C N ERALAPPA MUDALIAR Appellant
VERSUS
TBALAKRISHNIAH Respondents

JUDGEMENT

Venkatasubba Rao, J - (1.)This is a relator's suit under Section 92 of the Civil P. C. filed with the sanction of the Advocate-General. The suit property originally belonged to one Kaveri Ammal. By a registered deed dated the 21 September 1914, she dedicated the property to charity appointing two trustees (1), Ramanuja Mudaliar; and (2) Bhashyam Naidu.. It is not disputed that, so far as the language of the deed is concerned, the dedication was complete and that the donor reserved no rights for herself in the property. About seven years after this Kaveri Ammal executed a Will of which Probate has been obtained by the defendant. The latter is not strictly the granddaughter of Kaveri Ammal, because she is only the daughter of Kaveri Ammal's son-in-law. The Will deals with two properties, one of them being the suit property. These two houses are bequeathed to the defendant and she is directed to perform certain charities.. The object of the trust deed of 1914 is the performance of utsavams in the temple of Sri Ranganatha in Tiruneermalai village. It is necessary to notice the difference between the provisions of the trust deed and the provisions of the Will. Whereas, under the trust deed the entire income of the suit property was to be spent in performance of utsavams at Tiruneermalai, under the Will the defendant takes the suit house and the other house, the gift being burdened with an obligation to spend Rs. 50 in performing utsavams at the said temple of Sri Ranganatha in Tiruneermalai and to spend another sum of Rs. 50 in conducting certain other utsavams in the temple of Parthasarathi at Triplicane Madras. It will be noticed that by the Will, the income of the two houses is amalgamated and a composite trust is created. This is again a point of difference between the deed and the Will. What the defendant now does is this: she repudiates the trust and takes her stand upon the Will. She says that, so far the suit property is concerned, it remains in her, but that she is willing to carry out the charities mentioned in the Will in accordance with its terms. Thus, the defendant repudiates the trust and sets up a right adverse to it. In these circumstances, the defendant raises the question: Is the suit filed under Section 92 maintainable?
(2.)I have been asked by the learned vakil for the defence to say that the suit is not maintainable as being one against an alienee or trespasser. The defendant does not, of course, claim title under a conveyance inter vivos, but she relies upon a testamentary disposition in her favour. The testatrix, professing to be entitled to deal with the property, bequeathed it to the defendant, and the latter says that the property is hers.
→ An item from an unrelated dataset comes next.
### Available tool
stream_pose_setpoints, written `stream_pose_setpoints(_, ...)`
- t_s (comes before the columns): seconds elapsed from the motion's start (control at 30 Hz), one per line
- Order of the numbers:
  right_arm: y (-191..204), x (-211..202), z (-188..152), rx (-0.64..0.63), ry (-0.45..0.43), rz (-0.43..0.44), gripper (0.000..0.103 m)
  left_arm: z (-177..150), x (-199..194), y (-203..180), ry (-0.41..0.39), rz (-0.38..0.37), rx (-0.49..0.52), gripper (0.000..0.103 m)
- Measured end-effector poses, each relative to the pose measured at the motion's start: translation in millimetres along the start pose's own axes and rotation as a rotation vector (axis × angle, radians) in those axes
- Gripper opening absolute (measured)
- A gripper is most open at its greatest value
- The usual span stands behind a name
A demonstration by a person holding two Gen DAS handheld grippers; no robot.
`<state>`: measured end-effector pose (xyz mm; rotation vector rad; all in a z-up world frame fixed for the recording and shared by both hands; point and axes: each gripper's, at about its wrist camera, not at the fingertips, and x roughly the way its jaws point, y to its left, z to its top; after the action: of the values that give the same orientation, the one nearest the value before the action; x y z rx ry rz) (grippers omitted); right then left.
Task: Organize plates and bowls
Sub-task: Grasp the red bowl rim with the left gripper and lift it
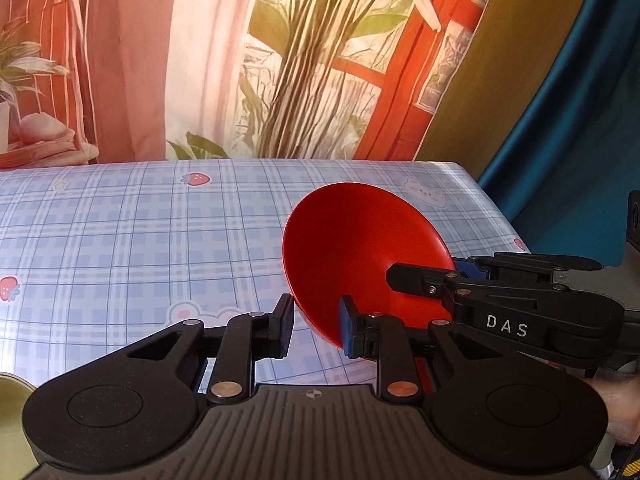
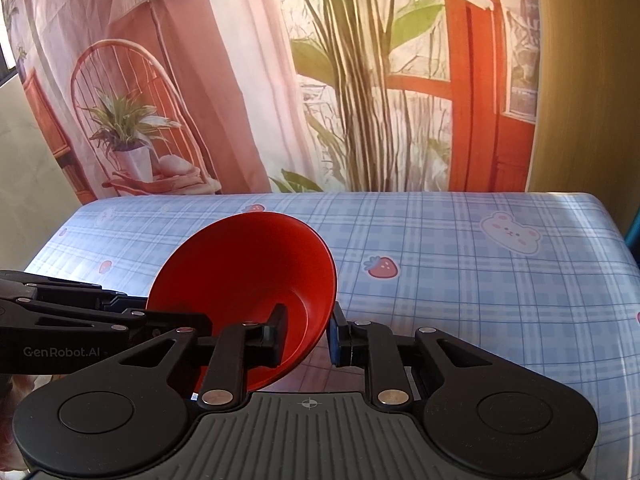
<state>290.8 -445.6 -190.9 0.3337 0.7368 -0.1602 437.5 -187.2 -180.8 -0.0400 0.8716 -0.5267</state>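
Both black claws pinch the smooth, round red bowl's rim.

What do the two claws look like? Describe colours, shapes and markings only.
Both are matte black. The left claw and the right claw each have slotted link arms with silver pivot pins, round black discs at the base, a ribbed grey housing with a crosshair mark, and blue pads. White lettering reads "DAS" on the right one and "GenRobot.AI" on the left.
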Motion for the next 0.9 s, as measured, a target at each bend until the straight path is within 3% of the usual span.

She is thus in the position of an alienee who sets up a claim adverse to the trust. The question to be decided is, can such a suit be instituted under Section 92? To answer this question I must turn to Section 92, for after all, the answer depends upon the right construction of that section. I shall read only what I think is the relevant portion of that section so far as the present point is concerned. Where the direction of the Court is deemed necessary for the administration of any such trust (any express or constructive trust created for public purposes of a charitable or religious nature) two or more persons having an interest in the trust and hiving obtained the consent in writing of the Advocate-General may institute a suit and obtain a decree.
(3.)(a)...............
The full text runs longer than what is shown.